Connections

Connecting docs

How standards and prose in your repositories become agent context.

In ctx|, documentation is primarily repository-native: the same Git connection that powers search and ingestion also surfaces the files agents and graphs can reason about.

What counts as “docs”

  • Top-level guidesREADME.md, CONTRIBUTING.md, docs/**
  • Architecture decisionsADR-*.md, .ai/memory/decisions/** (if present)
  • Agent instructionsAGENTS.md, .cursor / .agents skills (depending on how your org layouts them)

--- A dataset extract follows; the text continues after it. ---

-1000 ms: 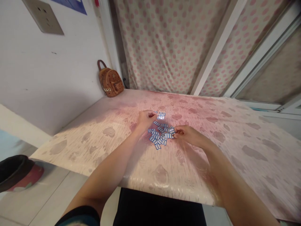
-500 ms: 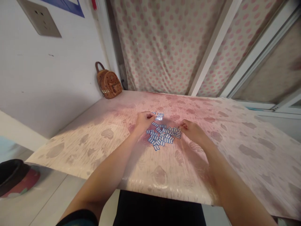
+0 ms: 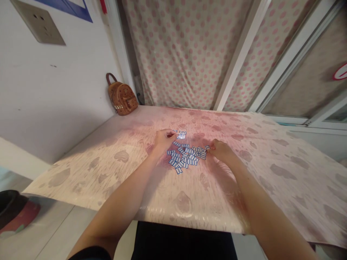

When ctx_advisor runs, the stack is designed to treat that material as part of your instruction hierarchy, not as an afterthought pasted into chat.

Practices that work well

  • Keep one source of truth in Git; avoid duplicating policy in Slack-only posts if you want agents to cite it.
  • Prefer small, linked ADRs over giant wiki pages — easier to ingest and attach to graph claims.
  • Use AGENTS.md at repo (or monorepo) roots the way you would for human contributors: concrete, scoped, maintained.

Hosted vs self-hosted

The OSS deployment does not ship a separate “Google Docs connector” in these docs. If you need external doc systems, typical patterns are: export/sync into the repo, or integrate via your own automation pushing into ctx| APIs — treat that as custom glue until a first-class connector exists in product.